Non-Patent Documents

[0004]

Non-Patent Document 1

Non-Patent Document 2

[0005] Based on the above-mentioned reports regarding the roles of calcium and magnesium ions within cells, the inventors hypothesized that if the concentration of divalent cations such as calcium and magnesium ions could be reduced within cancer cells, it would be possible to disrupt cancer cells or suppress chromatin aggregation, thereby proving effective in radiation therapy and chemotherapy.

[0006] However, it is difficult to specifically deliver drugs that reduce the concentration of divalent cations to cancer cells. In order for the drug to reach cancer cells sufficiently, it is necessary to administer an excessive amount of the drug to the body, which is a burden on the body.

[0007] Therefore, the object of the present invention is to provide a drug that can reduce the concentration of divalent cations in cancer cells and that can specifically reach cancer cells. In this specification, the term "cancer cells" includes both ordinary cancer cells and cancer stem cells. Furthermore, in this specification, the "divalent cation" is preferably a metal cation, specifically a calcium ion, a magnesium ion, or an iron ion, with calcium ions and magnesium ions being preferred, and calcium ions being more preferred. [Means for solving the problem]

[0008] As a result of diligent research into the above-mentioned problems, the inventors of this invention have obtained the following findings. • Bisphosphonate preparations, which are formulations that are taken up by osteoclasts and induce apoptosis in osteoclasts, thereby suppressing bone resorption by osteoclasts and increasing bone density, can be used as divalent cation supplements (ionic reaction or chelation reaction). A novel antibody-drug conjugate, prepared by linking an antibody having the property of binding to cancer cells with the above-mentioned bisphosphonate preparation via a predetermined crosslinking agent, specifically reaches cancer cells. The novel antibody-drug conjugate structure exhibits a divalent cation capture function within cancer cells without dissociating from the antibody (without cleavage of the crosslinking agent (linker) between the antibody and the drug).

[0009] Based on the above findings, the inventors have completed the following invention. [1] An antibody-drug conjugate comprising an antibody having properties to bind to cancer cells, a bisphosphonate preparation, and a crosslinking agent connecting them.

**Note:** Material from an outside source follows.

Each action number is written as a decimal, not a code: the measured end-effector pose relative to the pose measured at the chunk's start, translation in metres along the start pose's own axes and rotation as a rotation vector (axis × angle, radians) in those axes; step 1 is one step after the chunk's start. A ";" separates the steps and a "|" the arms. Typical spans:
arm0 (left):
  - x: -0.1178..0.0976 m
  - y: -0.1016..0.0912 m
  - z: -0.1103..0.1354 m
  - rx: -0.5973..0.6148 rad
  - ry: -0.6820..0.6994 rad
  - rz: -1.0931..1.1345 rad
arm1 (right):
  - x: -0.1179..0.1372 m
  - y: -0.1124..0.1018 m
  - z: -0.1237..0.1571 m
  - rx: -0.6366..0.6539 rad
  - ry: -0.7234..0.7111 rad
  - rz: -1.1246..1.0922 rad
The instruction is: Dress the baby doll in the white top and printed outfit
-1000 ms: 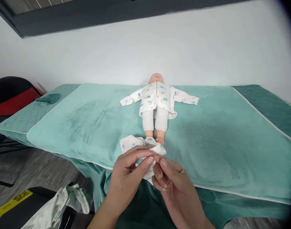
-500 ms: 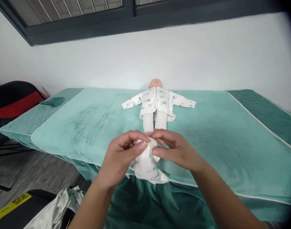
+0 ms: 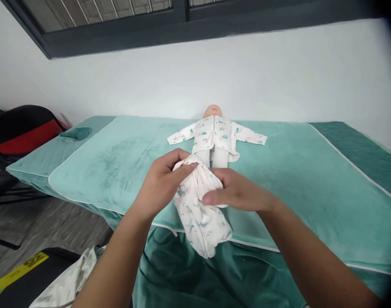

[0010] [2] The antibody-drug conjugate according to [1], wherein the bisphosphonate preparation is a compound having the following structure.

[0011] [ka]

[0012] [3] The antibody-drug conjugate according to [1] or [2], wherein the antibody having the property of binding to cancer cells is any of the following: anti-EGFR antibody, anti-VEGFR antibody, anti-HER2 antibody, anti-HER3 antibody, anti-FGFR antibody, anti-IGFR antibody, anti-HGFR antibody, anti-PDGFR antibody, anti-CD20 antibody, anti-CD22 antibody, anti-CD33 antibody, anti-CD52 antibody, anti-CEA antibody, anti-EpCAM antibody, anti-Nectin-4 antibody, anti-TROP-2 antibody, or anti-PD-L1 antibody.

[0013] [4] The antibody-drug conjugate according to any one of [1] to [3], wherein the crosslinking agent is any one of Sulfo-GMBS, Sulfo-EMCS, Sulfo-HMCS, Sulfo-KMUS, Sulfo-SMCC, Sulfo-AC5-SPDP, and DTSSP.

[0014] [5] An anticancer agent containing the antibody-drug conjugate according to any one of [1] to [4] as an active ingredient.

Advantages of the Invention

[0015] According to the antibody-drug conjugate of the present invention, the drug can be specifically delivered to cancer cells, and the drug can reduce the concentration of divalent cations in cancer cells. Thereby, cancer cells can be disrupted, or the effectiveness of radiotherapy and anticancer drug treatment can be improved by suppressing chromatin aggregation.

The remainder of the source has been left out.